歯科医院で働いている人の多くは「ありがとう」といわれるとやりがいを感じるものです。ありがとうは「日頃から役に立っているスタッフ」もしくは「ありがとうをたくさんいっているスタッフ」に多く、患者さん、スタッフ、院外のイベント・はがきなどでありがとうを伝えるとありがとうの多い医院になります。

8、ファンを作る為にデジタルコーチングを取り入れよう

デンタルコーチングは最強のコミュニケーションツールです。通常のコーチングとは違い、歯科医院を専門にしたもので人間関係つくりや患者さんとの関係を良好に保ちます。「聴く力」「質問力」「伝え方」を柱に行い、カウンセリングや自費診療、予防指導への取り組みに大いに役立ちます。

カウンセリングで最も重要なことは「いかに話すか」ではなく「いかに話をさせるか」にあり、まさに質問力が試されます。患者さんの想いや悩みを聴き、価値観を知ること、希望や理想からアドバイスを行いコミットメントにつなげていきます。

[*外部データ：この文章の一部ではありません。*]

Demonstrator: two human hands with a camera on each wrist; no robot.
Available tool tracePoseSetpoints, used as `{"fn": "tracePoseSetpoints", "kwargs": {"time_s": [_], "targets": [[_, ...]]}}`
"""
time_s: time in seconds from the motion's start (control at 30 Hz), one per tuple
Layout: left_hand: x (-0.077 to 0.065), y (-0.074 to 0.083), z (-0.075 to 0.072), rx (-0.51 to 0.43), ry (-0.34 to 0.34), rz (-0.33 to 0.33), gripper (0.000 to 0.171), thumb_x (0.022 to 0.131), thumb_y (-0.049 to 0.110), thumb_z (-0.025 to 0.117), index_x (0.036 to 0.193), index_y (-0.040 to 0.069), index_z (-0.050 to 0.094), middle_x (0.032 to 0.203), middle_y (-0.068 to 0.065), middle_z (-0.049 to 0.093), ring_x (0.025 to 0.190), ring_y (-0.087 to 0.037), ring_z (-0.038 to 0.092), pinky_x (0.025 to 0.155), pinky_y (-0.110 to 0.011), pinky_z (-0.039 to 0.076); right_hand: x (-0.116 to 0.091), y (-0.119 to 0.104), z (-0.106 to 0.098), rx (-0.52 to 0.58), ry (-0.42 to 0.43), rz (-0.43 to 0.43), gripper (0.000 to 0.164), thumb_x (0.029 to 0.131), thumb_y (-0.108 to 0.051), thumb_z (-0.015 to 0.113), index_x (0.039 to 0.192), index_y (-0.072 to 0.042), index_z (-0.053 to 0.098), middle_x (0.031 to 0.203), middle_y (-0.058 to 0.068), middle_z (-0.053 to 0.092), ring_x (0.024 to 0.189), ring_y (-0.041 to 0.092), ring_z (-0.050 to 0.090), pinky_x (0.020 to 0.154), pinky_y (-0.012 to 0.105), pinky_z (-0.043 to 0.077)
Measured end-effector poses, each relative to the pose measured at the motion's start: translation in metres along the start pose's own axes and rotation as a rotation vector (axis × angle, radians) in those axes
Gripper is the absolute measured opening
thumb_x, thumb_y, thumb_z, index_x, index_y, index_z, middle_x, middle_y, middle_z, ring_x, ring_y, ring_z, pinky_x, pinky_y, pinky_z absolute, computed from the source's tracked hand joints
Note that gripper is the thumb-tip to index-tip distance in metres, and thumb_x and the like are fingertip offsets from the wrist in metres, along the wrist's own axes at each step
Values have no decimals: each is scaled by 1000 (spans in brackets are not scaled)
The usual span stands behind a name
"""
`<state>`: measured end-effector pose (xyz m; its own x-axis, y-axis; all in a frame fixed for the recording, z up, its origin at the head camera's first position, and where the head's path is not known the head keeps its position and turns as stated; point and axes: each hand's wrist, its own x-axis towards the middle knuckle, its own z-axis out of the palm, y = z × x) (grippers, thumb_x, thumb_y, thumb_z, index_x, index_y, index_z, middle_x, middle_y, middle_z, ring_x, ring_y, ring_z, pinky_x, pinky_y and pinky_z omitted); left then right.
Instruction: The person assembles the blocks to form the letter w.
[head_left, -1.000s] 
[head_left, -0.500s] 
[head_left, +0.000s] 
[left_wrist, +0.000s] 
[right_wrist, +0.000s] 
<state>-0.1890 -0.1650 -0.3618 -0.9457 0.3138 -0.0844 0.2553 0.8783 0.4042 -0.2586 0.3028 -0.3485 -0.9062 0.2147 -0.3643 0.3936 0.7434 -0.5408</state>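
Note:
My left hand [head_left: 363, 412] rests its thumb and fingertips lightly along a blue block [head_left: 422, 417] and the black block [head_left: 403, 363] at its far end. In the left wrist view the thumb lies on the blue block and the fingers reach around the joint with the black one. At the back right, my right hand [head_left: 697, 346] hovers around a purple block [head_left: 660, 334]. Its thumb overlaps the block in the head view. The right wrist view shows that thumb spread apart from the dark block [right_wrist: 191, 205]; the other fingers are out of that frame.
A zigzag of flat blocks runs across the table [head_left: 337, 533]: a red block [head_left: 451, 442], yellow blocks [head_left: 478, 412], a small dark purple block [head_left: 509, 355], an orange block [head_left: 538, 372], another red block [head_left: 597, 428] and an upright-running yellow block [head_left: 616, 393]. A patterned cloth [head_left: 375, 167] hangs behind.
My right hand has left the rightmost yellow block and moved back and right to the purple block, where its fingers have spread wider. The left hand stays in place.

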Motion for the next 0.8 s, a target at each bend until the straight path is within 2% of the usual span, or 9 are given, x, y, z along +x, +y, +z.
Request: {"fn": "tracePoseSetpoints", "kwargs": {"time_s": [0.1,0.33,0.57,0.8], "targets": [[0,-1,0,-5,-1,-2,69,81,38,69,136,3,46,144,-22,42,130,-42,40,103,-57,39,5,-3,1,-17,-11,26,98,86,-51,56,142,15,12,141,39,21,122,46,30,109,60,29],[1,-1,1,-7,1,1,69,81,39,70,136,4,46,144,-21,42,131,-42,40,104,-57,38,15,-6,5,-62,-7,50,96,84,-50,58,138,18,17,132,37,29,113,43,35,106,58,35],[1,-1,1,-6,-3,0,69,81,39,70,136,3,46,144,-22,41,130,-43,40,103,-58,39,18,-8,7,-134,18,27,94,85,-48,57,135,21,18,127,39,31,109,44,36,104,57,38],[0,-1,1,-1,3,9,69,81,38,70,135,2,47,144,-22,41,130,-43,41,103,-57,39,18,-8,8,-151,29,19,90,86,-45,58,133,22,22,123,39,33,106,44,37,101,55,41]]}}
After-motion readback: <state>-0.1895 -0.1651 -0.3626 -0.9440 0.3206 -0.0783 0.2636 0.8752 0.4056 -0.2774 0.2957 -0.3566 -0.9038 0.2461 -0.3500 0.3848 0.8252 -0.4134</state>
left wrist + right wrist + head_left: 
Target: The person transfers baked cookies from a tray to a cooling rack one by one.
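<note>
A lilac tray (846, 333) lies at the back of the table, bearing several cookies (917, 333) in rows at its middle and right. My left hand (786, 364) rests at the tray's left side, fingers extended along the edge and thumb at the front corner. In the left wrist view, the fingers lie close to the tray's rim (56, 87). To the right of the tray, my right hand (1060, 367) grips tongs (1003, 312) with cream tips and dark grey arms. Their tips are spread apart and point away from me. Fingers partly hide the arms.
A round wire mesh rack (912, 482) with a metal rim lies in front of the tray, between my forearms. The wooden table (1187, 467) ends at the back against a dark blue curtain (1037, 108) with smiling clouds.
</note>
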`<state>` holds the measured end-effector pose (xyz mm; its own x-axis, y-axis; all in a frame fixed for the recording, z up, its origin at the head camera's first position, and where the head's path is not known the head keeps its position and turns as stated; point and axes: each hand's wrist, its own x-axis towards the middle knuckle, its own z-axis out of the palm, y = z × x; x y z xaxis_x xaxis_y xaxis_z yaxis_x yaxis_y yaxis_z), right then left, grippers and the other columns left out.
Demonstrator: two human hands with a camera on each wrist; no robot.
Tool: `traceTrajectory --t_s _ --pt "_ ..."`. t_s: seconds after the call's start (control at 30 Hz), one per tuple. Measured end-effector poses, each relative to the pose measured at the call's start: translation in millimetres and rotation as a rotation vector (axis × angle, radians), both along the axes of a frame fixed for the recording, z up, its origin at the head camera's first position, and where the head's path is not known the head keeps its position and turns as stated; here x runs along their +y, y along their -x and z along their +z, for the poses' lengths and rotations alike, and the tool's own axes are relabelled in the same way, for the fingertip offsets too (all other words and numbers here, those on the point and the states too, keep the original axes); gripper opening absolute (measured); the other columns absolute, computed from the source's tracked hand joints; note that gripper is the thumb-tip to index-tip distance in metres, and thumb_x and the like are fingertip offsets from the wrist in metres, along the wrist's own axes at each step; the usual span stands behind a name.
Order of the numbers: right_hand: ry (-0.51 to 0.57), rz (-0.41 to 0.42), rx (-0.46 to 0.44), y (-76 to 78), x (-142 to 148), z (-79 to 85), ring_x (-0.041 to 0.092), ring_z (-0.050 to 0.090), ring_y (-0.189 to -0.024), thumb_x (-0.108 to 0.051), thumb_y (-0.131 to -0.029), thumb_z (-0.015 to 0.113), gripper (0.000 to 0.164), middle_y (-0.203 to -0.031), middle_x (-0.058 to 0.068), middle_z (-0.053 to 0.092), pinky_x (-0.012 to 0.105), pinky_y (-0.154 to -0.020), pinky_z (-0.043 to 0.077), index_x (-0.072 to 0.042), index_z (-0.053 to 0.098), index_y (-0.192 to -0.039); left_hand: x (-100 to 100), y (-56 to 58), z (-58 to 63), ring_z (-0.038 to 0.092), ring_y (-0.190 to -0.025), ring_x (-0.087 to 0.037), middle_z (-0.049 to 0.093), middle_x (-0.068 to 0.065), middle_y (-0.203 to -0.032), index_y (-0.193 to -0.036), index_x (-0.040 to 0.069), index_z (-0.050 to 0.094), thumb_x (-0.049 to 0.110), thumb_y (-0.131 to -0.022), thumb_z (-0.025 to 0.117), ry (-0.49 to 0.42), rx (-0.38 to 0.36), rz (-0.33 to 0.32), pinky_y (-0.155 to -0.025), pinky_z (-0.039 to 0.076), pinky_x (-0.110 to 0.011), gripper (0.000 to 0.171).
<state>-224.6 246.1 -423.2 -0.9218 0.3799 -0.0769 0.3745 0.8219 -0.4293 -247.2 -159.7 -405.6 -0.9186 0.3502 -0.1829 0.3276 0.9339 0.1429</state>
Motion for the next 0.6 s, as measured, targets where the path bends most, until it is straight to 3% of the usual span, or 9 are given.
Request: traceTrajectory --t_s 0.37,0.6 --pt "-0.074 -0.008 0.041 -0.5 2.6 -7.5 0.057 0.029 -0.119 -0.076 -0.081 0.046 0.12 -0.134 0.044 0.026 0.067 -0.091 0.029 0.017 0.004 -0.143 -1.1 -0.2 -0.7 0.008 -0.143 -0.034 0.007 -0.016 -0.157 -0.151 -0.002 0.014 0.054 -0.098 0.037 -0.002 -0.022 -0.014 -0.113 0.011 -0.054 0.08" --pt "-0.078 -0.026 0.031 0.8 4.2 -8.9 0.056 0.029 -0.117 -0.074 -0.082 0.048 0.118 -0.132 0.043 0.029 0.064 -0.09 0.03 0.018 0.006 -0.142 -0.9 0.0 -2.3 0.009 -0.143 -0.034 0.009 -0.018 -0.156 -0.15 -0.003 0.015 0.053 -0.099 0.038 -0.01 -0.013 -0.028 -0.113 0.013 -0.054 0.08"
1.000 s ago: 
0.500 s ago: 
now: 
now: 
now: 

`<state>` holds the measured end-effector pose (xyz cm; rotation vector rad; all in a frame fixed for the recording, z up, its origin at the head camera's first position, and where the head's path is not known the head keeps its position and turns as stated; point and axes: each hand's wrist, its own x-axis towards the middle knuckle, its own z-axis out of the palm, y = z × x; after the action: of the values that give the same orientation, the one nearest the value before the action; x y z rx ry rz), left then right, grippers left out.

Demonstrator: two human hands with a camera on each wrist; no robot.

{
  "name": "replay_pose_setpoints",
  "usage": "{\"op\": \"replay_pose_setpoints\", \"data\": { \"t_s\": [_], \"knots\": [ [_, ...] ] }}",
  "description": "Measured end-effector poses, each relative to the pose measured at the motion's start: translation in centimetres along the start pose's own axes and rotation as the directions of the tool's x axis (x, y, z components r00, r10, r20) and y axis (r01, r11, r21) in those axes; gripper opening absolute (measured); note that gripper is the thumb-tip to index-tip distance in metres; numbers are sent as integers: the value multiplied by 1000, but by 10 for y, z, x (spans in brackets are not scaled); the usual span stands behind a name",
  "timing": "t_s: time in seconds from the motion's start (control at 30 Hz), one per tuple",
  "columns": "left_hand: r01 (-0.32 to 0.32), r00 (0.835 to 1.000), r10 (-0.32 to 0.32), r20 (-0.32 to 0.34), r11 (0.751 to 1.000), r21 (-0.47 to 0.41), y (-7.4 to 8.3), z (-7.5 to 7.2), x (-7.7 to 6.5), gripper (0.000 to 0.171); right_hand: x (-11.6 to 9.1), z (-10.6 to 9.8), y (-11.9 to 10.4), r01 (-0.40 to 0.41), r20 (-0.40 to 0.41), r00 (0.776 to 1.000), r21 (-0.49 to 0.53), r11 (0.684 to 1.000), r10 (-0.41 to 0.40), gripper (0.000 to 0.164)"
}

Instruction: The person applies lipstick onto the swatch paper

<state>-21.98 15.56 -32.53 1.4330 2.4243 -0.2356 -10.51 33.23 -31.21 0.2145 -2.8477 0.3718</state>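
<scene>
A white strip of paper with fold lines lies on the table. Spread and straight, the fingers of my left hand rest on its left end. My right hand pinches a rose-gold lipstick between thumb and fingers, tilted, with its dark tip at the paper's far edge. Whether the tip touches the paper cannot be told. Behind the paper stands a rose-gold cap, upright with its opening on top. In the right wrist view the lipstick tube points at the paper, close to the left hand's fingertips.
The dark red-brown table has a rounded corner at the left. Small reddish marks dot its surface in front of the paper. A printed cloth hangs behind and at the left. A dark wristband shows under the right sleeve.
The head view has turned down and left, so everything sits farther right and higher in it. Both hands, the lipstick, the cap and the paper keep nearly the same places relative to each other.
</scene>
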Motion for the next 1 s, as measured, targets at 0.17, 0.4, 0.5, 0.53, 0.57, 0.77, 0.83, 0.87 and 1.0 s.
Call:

デンタルコーチングで最も大切なことは患者さんの幸せを願える人であり、見えないものを大切にし、感謝の気持ちを持てる人でもあるのです。

9、まとめ

どの業界であっても、傾向として男性の院長であれば絶対的な技術を売りにする場合が多いと思います。「人」に対してなかなかフォーカスされていない場合が多い気がします。ですが、あの医院はなにかわからないけど行きやすい、という感性が働いています。患者さんにとっての良い先生の一つは紛れもなく、「この先生は私のことをわかってくれようとしてくれている」と感じさせることができているかどうかも大きくかかわります。この本ではその大切さを語ってくれています。